Introducing “SSL Monitoring”

HTTPs is becoming the “default” for any website whether it is a blog, portal, e-commerce or corporate one.

And, this year, Uptime Robot has sponsored 2 great projects, Let’s Encrypt (a free SSL CA) and Caddy (a free web server with SSL built-in) to help pushing this forward.

However, a website with an SSL certificate requires an extra layer of monitoring, “making sure the SSL works as expected”, as a certificate:

  • can expire
  • can produce errors (host mismatch, use insecure protocols like SSLv3..).

Introducing SSL monitoring

The Pro Plan now monitors such cases and lets you know:

  • when the SSL certificate has errors including:
    • expiration
    • host mis-match
    • forcing insecure protocol (like SSLv2 or SSLv3)
  • and when the SSL certificate is getting close to expiry date (when 30, 15, 7 and 1 day is left) so that you can renew it in advance.

Note: “mixed-content SSL warnings and revoked certificates” are currently not supported.

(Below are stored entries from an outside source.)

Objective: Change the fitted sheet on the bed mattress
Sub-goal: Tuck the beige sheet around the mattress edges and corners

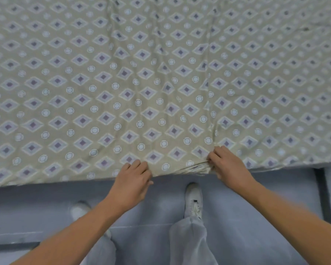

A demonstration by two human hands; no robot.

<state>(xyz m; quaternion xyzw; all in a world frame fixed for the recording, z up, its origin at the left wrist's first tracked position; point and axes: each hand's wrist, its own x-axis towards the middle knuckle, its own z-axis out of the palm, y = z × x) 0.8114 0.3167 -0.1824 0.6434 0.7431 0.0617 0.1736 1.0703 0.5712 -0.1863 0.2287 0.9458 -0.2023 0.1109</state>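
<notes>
The fitted sheet (161, 83), beige with diamonds and circles, lay spread across the bed and ran out of view at the top and both sides, hiding the mattress entirely. At its near edge the left hand (133, 185) had its fingers curled over the hem, fingertips hidden against the cloth. The right hand (228, 165) pinched a bunched fold of the same edge. Below, grey trouser legs (187, 240) and a white shoe (193, 199) stood on the blue-grey floor (256, 217); the other shoe was blurred.
</notes>
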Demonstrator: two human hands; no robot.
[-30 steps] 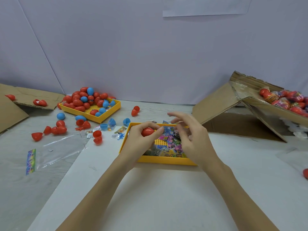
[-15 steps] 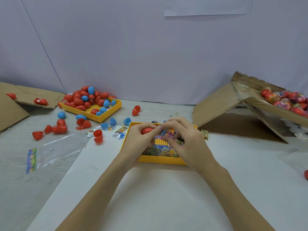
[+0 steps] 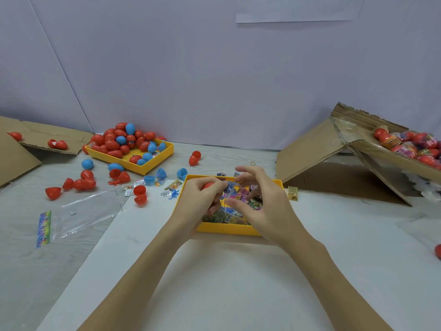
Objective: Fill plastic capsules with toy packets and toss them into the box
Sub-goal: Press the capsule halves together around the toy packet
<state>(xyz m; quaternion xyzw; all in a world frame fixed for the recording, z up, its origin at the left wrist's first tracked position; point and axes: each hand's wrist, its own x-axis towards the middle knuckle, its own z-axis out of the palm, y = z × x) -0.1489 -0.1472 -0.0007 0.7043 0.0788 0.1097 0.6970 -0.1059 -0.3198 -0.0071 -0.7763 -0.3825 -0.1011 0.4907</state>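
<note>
Two hands meet over a yellow tray of toy packets near the middle of the worktop. The left hand has its grip curled round a red capsule, held just above the tray's left rim. The right hand hovers beside it with fingers spread and loosely bent; its fingertips sit close to a small bluish packet by the capsule, but whether they pinch it cannot be told.

Toward the worktop's far left corner, a second yellow tray is heaped with red and blue capsules, and more capsules and halves lie scattered in front of it. A clear plastic bag with a coloured strip lies flat near the left edge. At the far right edge a tilted cardboard box holds filled capsules. Flattened cardboard rests at the far left. The worktop is pale wood-grain with a white sheet over the near part; a plain pale wall rises behind, with a paper sheet fixed at the top.
</note>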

The feature is available by default for all HTTP and keyword monitors whose URLs start with “https”.

Customizing its usage

It is possible to:

  • disable SSL monitoring and/or “ignore SSL errors” for selected monitors from the “Add/Edit Monitor dialogs”. This is handy if the website uses a self-signed certificate.
  • choose which alert contacts will get “SSL expiry notifications” from the “My Settings>Alert Contacts>Add/Edit Alert Contact dialogs”.
    • By default, all alert contact types except “SMS, mobile Push, Pushbullet, Boxcar and Pushover” are enabled considering they are non-intrusive.

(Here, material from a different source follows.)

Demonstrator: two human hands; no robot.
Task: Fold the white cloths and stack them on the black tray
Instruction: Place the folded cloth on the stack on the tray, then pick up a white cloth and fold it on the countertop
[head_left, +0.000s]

Important info: The feature will become active by 20 September 2017 to make sure any customization can be performed in advance.

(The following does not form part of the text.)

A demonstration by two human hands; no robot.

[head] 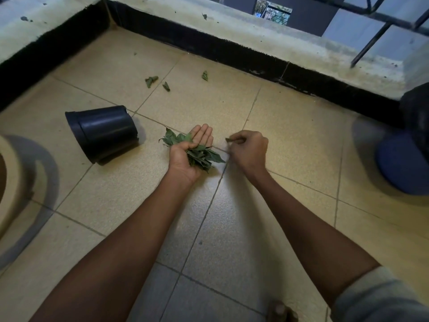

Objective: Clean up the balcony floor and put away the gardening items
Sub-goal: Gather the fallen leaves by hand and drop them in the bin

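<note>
On the balcony floor [290, 140] my left hand [185, 156] cups a bunch of leaves [202, 156], thumb curled over it, while my right hand [248, 149] fingers pinch one more leaf [229, 140]. Three scattered leaves [151, 80] and the tipped black pot [102, 132] are left, I judge.

We're out on a home balcony: beige tiled floor [290, 140] underfoot, a low weathered concrete parapet [255, 36] with a black-painted base around the edge, a dark metal railing [380, 31] above it, and a black plastic plant pot [104, 132] tipped over among scattered leaves [151, 80]
</note>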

Excited to have this feature being available and hope that it helps for a better uptime :).

Update (24 Oct 2017)

Thanks to all the feedback received, we have applied a set of updates to make sure that this feature is easy-to-use and functional for everyone:

  • a certificate being self-signed is no more a reason for it to be detected as “down”
  • monitors with IP-based URLs (like https://8.8.8.8) are not checked for SSL errors
  • expiration notifications for certificates by Let’s Encrypt and Cloudflare are only triggered if 3 days or less are left for expiry as these certificates are mostly auto-renewed close to the expiry date.
  • ssl settings for all monitors can be changed in bulk using the bulk actions dialog (can be found just under the “Add Monitor button”).
If you find Uptime Robot useful, help us spreading the word:

Comments

  1. Alex

    Awesome news! It’d be great if the TLS monitoring could be pilot-tested on 1-3 free monitors before upgrading to pro.

    Reply
    1. Umut Muhaddisoglu Post author

      Totally understand the need. On the other hand, it is a pretty straightforward feature and will work just as described.

      Reply
  2. Brian

    Thank you, thank you, thank you! You delivered as promised!

    Reply
  3. Jonathan

    Brilliant, thanks!

    Reply
  4. Sasha Odarchuk

    What about 1-3-5 free ssl-monitors for free Plan ? :)

    Reply
  5. Nick Pierno

    Right on! I’ve been chomping at the bit for this! Your pricing model, solid app and interface, and now this feature make UptimeRobot a total no-brainer for me.

    Thanks!

    Reply
  6. Sami

    This feature is a huge win. Some questions:
    -Will this feature be customizable in terms of expiration date thresholds? (Notify me when epxiring in 30 days, 60 days, 7 days, etc.?)
    -Will this feature test all certificates and/or validate the entire chain? If so, does a failure in the chain result in an alert?

    Reply
    1. Umut Muhaddisoglu Post author

      It is currently set to 30, 15, 7 and 1 day for notifications.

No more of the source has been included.